(Task to carry out): The full listing below should be returned without a single change.
══════
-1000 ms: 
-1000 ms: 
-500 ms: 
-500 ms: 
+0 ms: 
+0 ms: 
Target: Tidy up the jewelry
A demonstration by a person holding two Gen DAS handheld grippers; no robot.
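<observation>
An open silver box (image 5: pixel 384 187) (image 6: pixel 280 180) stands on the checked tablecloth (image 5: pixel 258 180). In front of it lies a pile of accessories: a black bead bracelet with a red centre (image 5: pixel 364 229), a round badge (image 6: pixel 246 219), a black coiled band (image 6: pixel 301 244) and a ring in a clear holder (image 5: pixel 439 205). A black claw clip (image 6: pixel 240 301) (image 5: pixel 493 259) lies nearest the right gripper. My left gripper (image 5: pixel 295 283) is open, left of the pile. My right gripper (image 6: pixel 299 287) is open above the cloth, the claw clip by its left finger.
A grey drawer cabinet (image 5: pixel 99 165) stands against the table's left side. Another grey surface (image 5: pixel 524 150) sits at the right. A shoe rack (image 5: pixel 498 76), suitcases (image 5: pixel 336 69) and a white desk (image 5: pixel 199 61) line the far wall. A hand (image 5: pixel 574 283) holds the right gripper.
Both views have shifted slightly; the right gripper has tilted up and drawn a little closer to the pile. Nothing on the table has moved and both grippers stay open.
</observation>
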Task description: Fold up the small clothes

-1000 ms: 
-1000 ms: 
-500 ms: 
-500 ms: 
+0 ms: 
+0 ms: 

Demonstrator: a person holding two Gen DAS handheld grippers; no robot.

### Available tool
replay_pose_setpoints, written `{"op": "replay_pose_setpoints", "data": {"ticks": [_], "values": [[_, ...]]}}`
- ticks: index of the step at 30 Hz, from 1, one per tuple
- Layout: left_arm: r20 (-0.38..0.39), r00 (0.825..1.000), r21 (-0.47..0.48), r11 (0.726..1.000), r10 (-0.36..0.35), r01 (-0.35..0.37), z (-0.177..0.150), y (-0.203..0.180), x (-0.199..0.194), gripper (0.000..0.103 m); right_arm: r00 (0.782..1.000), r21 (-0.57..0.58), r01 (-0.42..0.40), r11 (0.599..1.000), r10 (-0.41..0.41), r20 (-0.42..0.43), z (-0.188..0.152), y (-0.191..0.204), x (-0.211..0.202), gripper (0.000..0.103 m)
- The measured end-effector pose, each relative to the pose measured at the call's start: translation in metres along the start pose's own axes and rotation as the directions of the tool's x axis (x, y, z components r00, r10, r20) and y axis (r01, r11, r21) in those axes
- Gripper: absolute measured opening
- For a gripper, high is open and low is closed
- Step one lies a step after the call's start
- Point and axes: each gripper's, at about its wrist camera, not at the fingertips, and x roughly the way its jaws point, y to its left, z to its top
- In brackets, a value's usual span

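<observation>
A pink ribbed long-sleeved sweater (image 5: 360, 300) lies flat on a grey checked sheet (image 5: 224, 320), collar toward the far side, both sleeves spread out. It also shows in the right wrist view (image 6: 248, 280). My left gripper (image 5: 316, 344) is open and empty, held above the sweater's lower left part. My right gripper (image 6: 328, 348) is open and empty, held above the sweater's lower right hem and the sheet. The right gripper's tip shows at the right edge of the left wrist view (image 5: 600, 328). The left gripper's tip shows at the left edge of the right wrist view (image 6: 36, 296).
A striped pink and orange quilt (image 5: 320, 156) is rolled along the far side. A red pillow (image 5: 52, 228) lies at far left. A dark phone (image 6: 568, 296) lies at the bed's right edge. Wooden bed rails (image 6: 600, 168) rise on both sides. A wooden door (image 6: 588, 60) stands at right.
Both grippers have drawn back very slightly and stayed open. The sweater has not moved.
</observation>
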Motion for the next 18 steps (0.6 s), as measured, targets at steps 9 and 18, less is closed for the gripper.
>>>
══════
(Solution for this exercise):
-1000 ms: 
-1000 ms: 
-500 ms: 
-500 ms: 
+0 ms: 
+0 ms: 
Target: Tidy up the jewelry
A demonstration by a person holding two Gen DAS handheld grippers; no robot.
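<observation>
An open silver box (image 5: pixel 384 187) (image 6: pixel 280 180) stands on the checked tablecloth (image 5: pixel 258 180). In front of it lies a pile of accessories: a black bead bracelet with a red centre (image 5: pixel 364 229), a round badge (image 6: pixel 246 219), a black coiled band (image 6: pixel 301 244) and a ring in a clear holder (image 5: pixel 439 205). A black claw clip (image 6: pixel 240 301) (image 5: pixel 493 259) lies nearest the right gripper. My left gripper (image 5: pixel 295 283) is open, left of the pile. My right gripper (image 6: pixel 299 287) is open above the cloth, the claw clip by its left finger.
A grey drawer cabinet (image 5: pixel 99 165) stands against the table's left side. Another grey surface (image 5: pixel 524 150) sits at the right. A shoe rack (image 5: pixel 498 76), suitcases (image 5: pixel 336 69) and a white desk (image 5: pixel 199 61) line the far wall. A hand (image 5: pixel 574 283) holds the right gripper.
Both views have shifted slightly; the right gripper has tilted up and drawn a little closer to the pile. Nothing on the table has moved and both grippers stay open.
</observation>
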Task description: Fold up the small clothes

-1000 ms: 
-1000 ms: 
-500 ms: 
-500 ms: 
+0 ms: 
+0 ms: 

Demonstrator: a person holding two Gen DAS handheld grippers; no robot.

### Available tool
replay_pose_setpoints, written `{"op": "replay_pose_setpoints", "data": {"ticks": [_], "values": [[_, ...]]}}`
- ticks: index of the step at 30 Hz, from 1, one per tuple
- Layout: left_arm: r20 (-0.38..0.39), r00 (0.825..1.000), r21 (-0.47..0.48), r11 (0.726..1.000), r10 (-0.36..0.35), r01 (-0.35..0.37), z (-0.177..0.150), y (-0.203..0.180), x (-0.199..0.194), gripper (0.000..0.103 m); right_arm: r00 (0.782..1.000), r21 (-0.57..0.58), r01 (-0.42..0.40), r11 (0.599..1.000), r10 (-0.41..0.41), r20 (-0.42..0.43), z (-0.188..0.152), y (-0.191..0.204), x (-0.211..0.202), gripper (0.000..0.103 m)
- The measured end-effector pose, each relative to the pose measured at the call's start: translation in metres along the start pose's own axes and rotation as the directions of the tool's x axis (x, y, z components r00, r10, r20) and y axis (r01, r11, r21) in those axes
- Gripper: absolute measured opening
- For a gripper, high is open and low is closed
- Step one lies a step after the call's start
- Point and axes: each gripper's, at about its wrist camera, not at the fingertips, and x roughly the way its jaws point, y to its left, z to its top
- In brackets, a value's usual span

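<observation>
A pink ribbed long-sleeved sweater (image 5: 360, 300) lies flat on a grey checked sheet (image 5: 224, 320), collar toward the far side, both sleeves spread out. It also shows in the right wrist view (image 6: 248, 280). My left gripper (image 5: 316, 344) is open and empty, held above the sweater's lower left part. My right gripper (image 6: 328, 348) is open and empty, held above the sweater's lower right hem and the sheet. The right gripper's tip shows at the right edge of the left wrist view (image 5: 600, 328). The left gripper's tip shows at the left edge of the right wrist view (image 6: 36, 296).
A striped pink and orange quilt (image 5: 320, 156) is rolled along the far side. A red pillow (image 5: 52, 228) lies at far left. A dark phone (image 6: 568, 296) lies at the bed's right edge. Wooden bed rails (image 6: 600, 168) rise on both sides. A wooden door (image 6: 588, 60) stands at right.
Both grippers have drawn back very slightly and stayed open. The sweater has not moved.
</observation>
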Motion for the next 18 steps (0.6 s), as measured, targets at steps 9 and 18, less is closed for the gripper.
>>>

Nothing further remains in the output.